Юношеский максимализм - страница 7
– д-да… – у игрока потекли слезы. Он немного опустил голову и стал прикидывать в голове, что из этого всего менее больно и менее ценно. Прошла минута ожидания ответа игрока.
– Если в течение трёх минут ты не сможешь определиться с выбором, – сказал Комаринский.– то придётся голосовать зрителям. А ты знаешь, как люди кровожадны и беспощадны. Особенно когда не надо нести ответственность. Они проголосуют за то, что визуально более зрелищно и кровопролитно. – он обернулся сияющим лицом к зрителям. – верно ведь, друзья мои?!
На его вопрос послышалось ужасающе много радостных возгласов, криков веселья и поддержки. У меня прошли мурашки по спине.
– у тебя две минуты! – прокричал тучный Комаринский, входя в азарт и чувствуя зрительскую симпатию и поддержку.
– хорошо! – тут же прокричал игрок, который не хотел, чтобы зрители решали его участь за него.– я выбрал! Согласен на два пальца на ноге!.. – он выпалил это и тяжело выдохнул. Охранники подкатили специальный аппарат к игроку. Приказали ему снять ботинок с любой ноги и поднять её на поднос с аппаратом. Он решил пожертвовать пальцами левой ноги. Два средних пальца после большого были вставлены в две дырки вертикально стоящей металлической пластины. Ногу пришлось держать одному из охранников, чтобы игрок не вздумал вырвать её до того, как нож с огромной силой и скоростью опустится на два пальца. Игрок зажмурил глаза и сжал кулаки.
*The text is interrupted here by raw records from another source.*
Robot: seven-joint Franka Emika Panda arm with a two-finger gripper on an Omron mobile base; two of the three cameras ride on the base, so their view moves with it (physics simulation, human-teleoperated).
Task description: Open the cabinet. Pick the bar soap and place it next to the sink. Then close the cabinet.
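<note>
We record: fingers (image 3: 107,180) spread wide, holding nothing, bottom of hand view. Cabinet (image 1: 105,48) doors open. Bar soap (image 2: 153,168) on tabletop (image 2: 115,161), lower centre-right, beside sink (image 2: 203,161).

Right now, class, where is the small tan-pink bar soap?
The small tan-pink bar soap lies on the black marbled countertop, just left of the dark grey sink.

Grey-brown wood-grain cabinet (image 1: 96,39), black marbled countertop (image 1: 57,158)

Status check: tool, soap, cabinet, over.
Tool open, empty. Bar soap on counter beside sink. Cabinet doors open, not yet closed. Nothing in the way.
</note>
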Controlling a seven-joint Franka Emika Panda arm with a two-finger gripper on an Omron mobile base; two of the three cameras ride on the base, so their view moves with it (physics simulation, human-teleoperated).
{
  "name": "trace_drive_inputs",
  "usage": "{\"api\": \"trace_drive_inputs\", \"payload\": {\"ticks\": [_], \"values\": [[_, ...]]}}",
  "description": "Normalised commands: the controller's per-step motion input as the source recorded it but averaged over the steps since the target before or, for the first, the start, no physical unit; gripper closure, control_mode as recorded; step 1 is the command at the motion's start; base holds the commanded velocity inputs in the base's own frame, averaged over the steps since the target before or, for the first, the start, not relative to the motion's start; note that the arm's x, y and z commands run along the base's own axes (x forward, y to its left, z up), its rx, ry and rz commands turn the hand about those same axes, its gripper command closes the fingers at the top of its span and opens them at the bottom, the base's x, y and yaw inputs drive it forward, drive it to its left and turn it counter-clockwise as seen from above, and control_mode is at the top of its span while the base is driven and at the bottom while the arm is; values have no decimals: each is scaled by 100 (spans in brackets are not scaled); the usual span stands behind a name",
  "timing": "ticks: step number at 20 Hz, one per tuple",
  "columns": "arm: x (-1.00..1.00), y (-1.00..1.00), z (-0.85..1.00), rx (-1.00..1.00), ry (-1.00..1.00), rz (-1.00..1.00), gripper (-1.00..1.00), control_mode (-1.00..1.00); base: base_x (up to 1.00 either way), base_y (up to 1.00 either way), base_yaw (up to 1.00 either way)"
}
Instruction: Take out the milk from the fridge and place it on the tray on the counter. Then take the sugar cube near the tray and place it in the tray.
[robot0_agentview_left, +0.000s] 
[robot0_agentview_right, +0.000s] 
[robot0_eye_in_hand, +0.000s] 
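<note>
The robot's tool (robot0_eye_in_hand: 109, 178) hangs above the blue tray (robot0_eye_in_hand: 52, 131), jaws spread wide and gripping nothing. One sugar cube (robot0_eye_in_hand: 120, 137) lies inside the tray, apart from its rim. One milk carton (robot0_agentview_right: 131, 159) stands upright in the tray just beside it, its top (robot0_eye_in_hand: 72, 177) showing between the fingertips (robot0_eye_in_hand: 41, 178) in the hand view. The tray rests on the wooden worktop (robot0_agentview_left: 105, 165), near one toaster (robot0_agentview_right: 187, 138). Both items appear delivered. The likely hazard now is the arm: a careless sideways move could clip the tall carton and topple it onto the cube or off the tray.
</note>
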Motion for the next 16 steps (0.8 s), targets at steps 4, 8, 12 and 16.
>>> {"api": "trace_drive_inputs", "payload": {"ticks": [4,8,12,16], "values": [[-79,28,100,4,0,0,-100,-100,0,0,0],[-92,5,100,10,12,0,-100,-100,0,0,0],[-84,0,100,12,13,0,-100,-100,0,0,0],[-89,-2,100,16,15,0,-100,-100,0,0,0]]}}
– давайте! – процедил он сквозь зубы.
Охранник спустил руками нож, держа его за рукоятку. Парень испустил душераздирающий вопль ещё до того, как нож был опущен, предчувствуя скорейшую боль. Кровь брызгами разлетелась по палачу, столу, стулу и ковру. Среди толпы зрителей стали блуждать полушёпотом оживлённые голоса. На полу лежали два пальца, отрубленных у фаланги, а не у основания. Игроки за пятиугольным столом затаили дыхание. Мне было страшно смотреть на то, как ногу этого парня вынимают из механизма. Кровь залила его полностью. Меня чуть не стошнило. На этих мясных обрубках были видны косточки. Игроку обработали пальцы (или то, что от них осталось) и наложили бинты. Он снова сел за стол, но уже как-то мертво, будто бы безразлично к своей дальнейшей судьбе.
– ну что, – объявил в микрофон Комаринский, обращаясь к зрителям словно стендапер. – надеюсь, этот парень с детства мечтал стать черепашкой ниндзя… если это так, то… его мечта исполнена!
Среди толпы послышался безудержный хохот.
– а мы продолжаем игру! – и с этими словами Комаринский обернулся к столу. Игроки встретили его холодным и враждебным взглядом, полным недоумения. Но сказать мы что-либо не осмеливались. Каждый из нас будто бы лишился языка. Да и сил говорить не было, усталость одолела нас практически сразу. Комаринский стал крутить диск. Голова звезды остановилась на Шмыгине. Тот поразил меня своей невозмутимостью: он преспокойно, без колебаний положил правую руку в карман на диске и, немного помедлив, вынул оттуда револьвер. Он по какой-то неведомой мне причине действовал как-то неестественно быстро для человека, от выбора которого зависит его жизнь. Он провёл какой-то глупый и бессмысленный обряд: посмотрел в дуло револьвера, подул туда, покрестился и покрестил револьвер. Зрители стали хохотать. Но смех их быстро прекратился, когда Шмыгин приставил дуло к виску.
– с Богом. – сказал тот и спустил курок. Выстрела не последовало. Он демонстративно вытер пот со лба своими широкими рукавами и вложил правой же рукой револьвер обратно в карман на столе, опять задержав там на несколько секунд руку.